From March through May, the Center for Nuclear Security Science and Policy Initiatives (NSSPI) welcomed Dr. Masaki Saito as a NSSPI visiting scholar. Dr. Saito is a professor emeritus and the former department head of the Department of Nuclear Engineering at Tokyo Institute of Technology. He is also the former Director of the Academy for Global Nuclear Safety and Security, a program supported by the Japanese Ministry of Education, Culture, Sports, Science and Technology, which offered students a unique educational experience in nuclear safety and security. During his time at Texas A&M University, Dr. Saito collaborated with NSSPI Director Dr. Sunil Chirayath on a research study analyzing the use of multiple recycling in nuclear power reactors to enhance the proliferation resistance of reprocessed uranium (RepU).
While reprocessing is seen as a means of extracting additional energy from used fuel reserves and avoiding waste, commercial spent fuel reprocessing is also considered a proliferation risk, since it transmutes highly radioactive spent fuel into a more desirable form that could be diverted and used for nuclear weapons. Drs. Saito and Chirayath are looking into ways of making this product less desirable, or more proliferation resistant.

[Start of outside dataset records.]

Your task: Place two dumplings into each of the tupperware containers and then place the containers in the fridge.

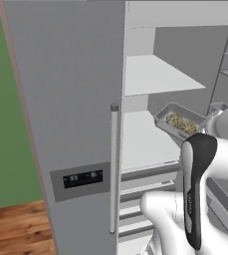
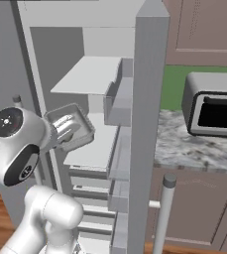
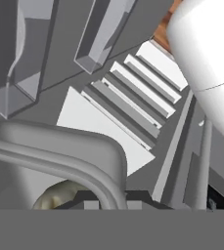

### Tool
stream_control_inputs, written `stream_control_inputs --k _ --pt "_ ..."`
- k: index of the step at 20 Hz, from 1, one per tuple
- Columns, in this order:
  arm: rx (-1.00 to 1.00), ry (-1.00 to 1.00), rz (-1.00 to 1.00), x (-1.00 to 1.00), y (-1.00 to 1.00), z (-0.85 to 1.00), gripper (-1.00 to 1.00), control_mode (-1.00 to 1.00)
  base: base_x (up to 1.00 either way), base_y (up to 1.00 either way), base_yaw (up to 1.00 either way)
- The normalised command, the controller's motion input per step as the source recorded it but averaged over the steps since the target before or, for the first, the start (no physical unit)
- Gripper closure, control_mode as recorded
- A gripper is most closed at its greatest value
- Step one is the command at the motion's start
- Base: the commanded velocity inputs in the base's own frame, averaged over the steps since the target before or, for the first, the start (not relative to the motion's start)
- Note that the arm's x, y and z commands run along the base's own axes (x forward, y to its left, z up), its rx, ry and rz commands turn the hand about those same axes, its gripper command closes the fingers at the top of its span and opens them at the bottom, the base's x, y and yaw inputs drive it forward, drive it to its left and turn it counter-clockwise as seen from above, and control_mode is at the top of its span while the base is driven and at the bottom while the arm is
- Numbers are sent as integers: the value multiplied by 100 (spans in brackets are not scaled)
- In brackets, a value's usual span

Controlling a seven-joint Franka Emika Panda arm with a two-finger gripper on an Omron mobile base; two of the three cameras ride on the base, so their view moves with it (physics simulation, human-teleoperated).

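**Hand carries the grey tub to the open fridge, middle shelf just beyond**

The hand [image 2: 60, 130] is clamped tight on the rim of the grey tupperware container [image 1: 179, 121], pinching one wall of it, with the tub sticking out ahead of the wrist toward the fridge [image 1: 70, 99] interior. From the left base camera you can see it plainly: the tub hangs tilted, its far end higher than the gripped end, in front of the middle shelf [image 1: 143, 139] and a little above it, not yet resting on anything as far as I can judge. Its long axis runs roughly along the front of the shelf, slanting inward.

So the shelf lies beyond and below the tub, and the way in looks open, with the top shelf [image 1: 155, 74] well above. The door bins [image 2: 116, 99] on the swung-open right door sit close on that side, and that's the edge I'd watch.

Inside the tub: a tan-green lumpy mass, the dumplings [image 1: 181, 124]. I'd take it for two, but they blur together and I can't count them for certain. The hand camera catches one pale lump [image 3: 55, 195] peeking from under the rounded grey rim.

The middle shelf looks bare where the tub is headed. To my eye, what's called for is a level-out, a push inward and a gentle lowering.
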Motion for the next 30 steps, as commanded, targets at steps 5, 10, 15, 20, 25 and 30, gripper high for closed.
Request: stream_control_inputs --k 5,10,15,20,25,30 --pt "2 -11 -5 0 -1 -41 100 -100 0 0 0" --pt "0 -4 0 6 0 -56 100 -100 0 0 0" --pt "0 0 0 41 0 -70 100 -100 0 0 0" --pt "0 0 0 70 0 -66 100 -100 0 0 0" --pt "0 -2 0 70 -1 -34 100 -100 0 0 0" --pt "0 0 0 59 -14 -19 100 -100 0 0 0"
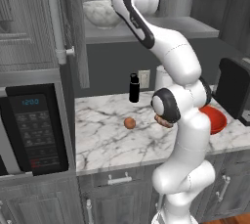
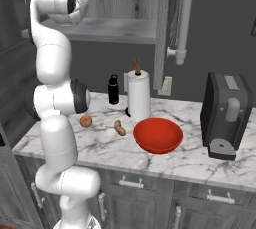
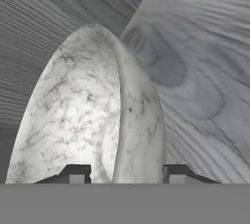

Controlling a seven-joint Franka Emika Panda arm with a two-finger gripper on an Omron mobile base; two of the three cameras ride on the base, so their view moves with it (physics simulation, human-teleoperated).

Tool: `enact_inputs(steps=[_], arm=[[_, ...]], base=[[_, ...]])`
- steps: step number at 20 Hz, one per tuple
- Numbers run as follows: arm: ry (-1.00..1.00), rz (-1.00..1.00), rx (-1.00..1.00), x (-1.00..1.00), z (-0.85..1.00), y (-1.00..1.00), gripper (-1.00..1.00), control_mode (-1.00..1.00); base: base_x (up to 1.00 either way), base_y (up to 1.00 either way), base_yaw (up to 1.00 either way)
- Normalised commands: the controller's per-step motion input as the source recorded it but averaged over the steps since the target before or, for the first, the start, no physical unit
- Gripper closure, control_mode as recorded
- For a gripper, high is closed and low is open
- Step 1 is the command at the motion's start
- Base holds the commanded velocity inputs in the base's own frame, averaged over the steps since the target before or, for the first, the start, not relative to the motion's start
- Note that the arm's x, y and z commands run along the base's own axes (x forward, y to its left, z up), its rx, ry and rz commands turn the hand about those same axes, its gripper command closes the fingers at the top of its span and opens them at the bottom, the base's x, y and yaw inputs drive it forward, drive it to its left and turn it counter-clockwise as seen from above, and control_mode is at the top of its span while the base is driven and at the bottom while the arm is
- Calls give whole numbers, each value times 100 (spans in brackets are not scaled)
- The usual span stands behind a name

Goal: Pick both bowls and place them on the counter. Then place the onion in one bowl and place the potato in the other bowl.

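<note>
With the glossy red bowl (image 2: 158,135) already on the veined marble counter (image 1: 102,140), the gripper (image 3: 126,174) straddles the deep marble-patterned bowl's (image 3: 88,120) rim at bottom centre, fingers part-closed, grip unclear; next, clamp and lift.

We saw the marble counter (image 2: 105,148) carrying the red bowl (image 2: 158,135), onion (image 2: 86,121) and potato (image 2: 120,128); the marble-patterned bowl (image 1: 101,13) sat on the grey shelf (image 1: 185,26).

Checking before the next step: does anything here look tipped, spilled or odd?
Nothing stands out. The red bowl, onion and potato lie on the counter; the marble bowl sits upright on the shelf, the claw straddling its rim.
</note>
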Motion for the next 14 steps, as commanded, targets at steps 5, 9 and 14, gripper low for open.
enact_inputs(steps=[5,9,14], arm=[[-1,0,0,-7,-9,1,100,-100],[-12,0,5,-33,-18,0,100,-100],[-24,0,10,-66,-32,-35,100,-100]], base=[[0,0,0],[0,0,0],[0,0,0]])
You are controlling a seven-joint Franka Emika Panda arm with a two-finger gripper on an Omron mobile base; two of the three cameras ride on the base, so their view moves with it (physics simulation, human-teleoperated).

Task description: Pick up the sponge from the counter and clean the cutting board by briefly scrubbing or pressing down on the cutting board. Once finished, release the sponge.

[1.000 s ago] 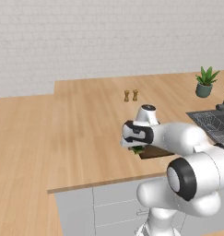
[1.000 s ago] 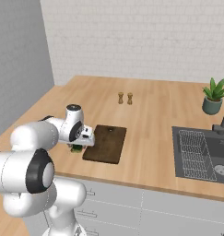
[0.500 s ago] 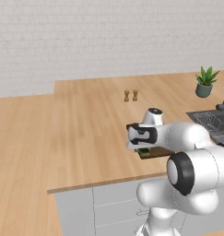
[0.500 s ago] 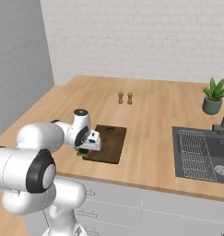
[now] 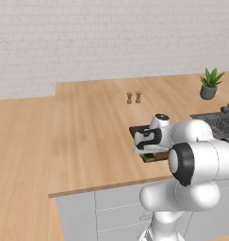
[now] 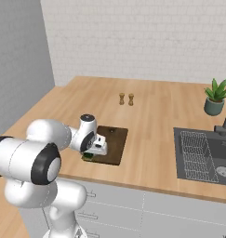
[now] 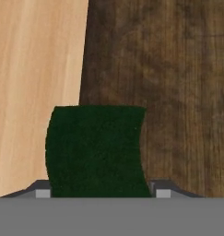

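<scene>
My gripper (image 7: 103, 191) is shut on the dark-green sponge (image 7: 95, 152), whose sides bow inward between the two finger tips. The sponge hangs over the left edge of the dark-brown cutting board (image 7: 178, 92), with the tan counter (image 7: 35, 69) beside it. In the right base view the gripper (image 6: 91, 153) holds the sponge (image 6: 88, 156) low at the front left corner of the cutting board (image 6: 115, 138). In the left base view the gripper (image 5: 146, 153) and sponge (image 5: 148, 157) are at the near end of the cutting board (image 5: 136, 129). Whether the sponge touches the board, I cannot tell.
Two small shakers (image 6: 126, 99) stand behind the board. A potted plant (image 6: 216, 96) sits at the back right, above the dark sink (image 6: 202, 153) with its grid. The counter's front edge (image 5: 102, 186) runs just in front of the board.
The hand has moved right and slightly down, from beside the board's left edge onto its front left corner, carrying the sponge. The fingers have squeezed tighter on it.
</scene>
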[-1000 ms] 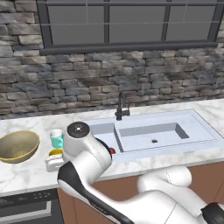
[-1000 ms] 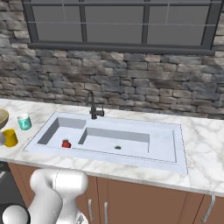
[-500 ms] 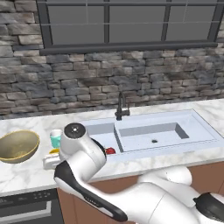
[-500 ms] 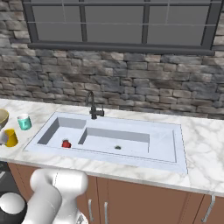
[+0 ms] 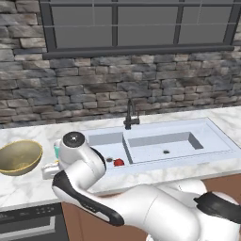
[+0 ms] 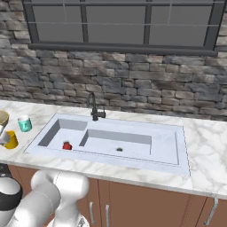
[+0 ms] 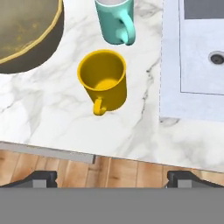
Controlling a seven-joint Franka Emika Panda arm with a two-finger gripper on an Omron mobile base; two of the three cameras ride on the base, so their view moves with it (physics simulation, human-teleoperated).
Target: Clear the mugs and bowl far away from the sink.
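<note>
In the hand view the yellow mug (image 7: 104,83) stands upright on the marble, handle toward me, just ahead of my open gripper (image 7: 113,179), whose fingers (image 7: 41,178) hold nothing. The teal mug (image 7: 116,19) stands right behind it, handle toward the sink (image 7: 201,87). The tan bowl (image 7: 26,30) fills the upper left. In the right base view the teal mug (image 6: 25,123), yellow mug (image 6: 11,140) and an edge of the bowl (image 6: 2,117) sit left of the sink (image 6: 111,150). The left base view shows the bowl (image 5: 19,157) and sink (image 5: 160,141), with my arm covering most of the mugs.
A dark faucet (image 6: 94,107) rises at the back of the sink. A small red thing (image 6: 67,145) lies in the left basin. The counter's front edge (image 7: 65,148) runs just below the yellow mug. A stone wall and a window close off the back.
My arm has swung a little to the left, over the mugs. Mugs, bowl and sink have not moved, and the jaws have stayed wide.
</note>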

According to Dr. Chirayath, “This proliferation resistance enhancement of uranium is possible due to the buildup of non-fissile 236U in the spent fuel since 236U and 235U get coenriched while attempting to produce highly enriched uranium (HEU).” The buildup of 236U in the spent fuel also simultaneously enhances the proliferation resistance of plutonium because 236U gets transmuted to 238Pu, an isotope that is considered undesirable for the manufacture of a nuclear explosive device.
Dr. Saito said, “The ultimate goal of my recent research is to reduce the danger from nuclear weapons politically and scientifically towards ‘Atoms for Peace’ and a world without nuclear weapons.”
As a visiting scholar, he had the opportunity to interact with NSSPI students and faculty. In a NSSPI seminar, he spoke to them of the misery of nuclear weapons, as experienced in Japan through the bombings of Hiroshima and Nagasaki.
“The Bells of Nagasaki,” explained Dr. Saito, “is a book by Dr. Takashi Nagai that vividly describes the indescribable devastation that struck Nagasaki. In the final chapter, it is noteworthy that he draws a distinction between the tendency to emotionally deny the peaceful use of nuclear energy, which is still seen today, and he explains to his son very calmly the possibility of peaceful uses of nuclear energy in the future.” He sees his current research in proliferation resistance as both protective against nuclear weapons production and simultaneously supportive of nuclear energy as a benefit to society.
During Dr. Saito’s time with NSSPI, he and Dr. Chirayath prepared a contribution to the newest revision of the International Atomic Energy Agency (IAEA) Nuclear Energy Series NF-T-4.4 on “Use of Reprocessed Uranium: Challenges and Options,” first published in 2007, titled “Comparison of Predictions of Attainable Maximum Possible Enrichment of 235U of RepU between Simple and Cascade Uranium Enrichment Models.” The IAEA is undertaking the revision of NF-T-4.4 through a series of consultancy and technical meetings to which both Drs. Saito and Chirayath will be contributing in the coming months. A journal article featuring their collaborative work is also forthcoming.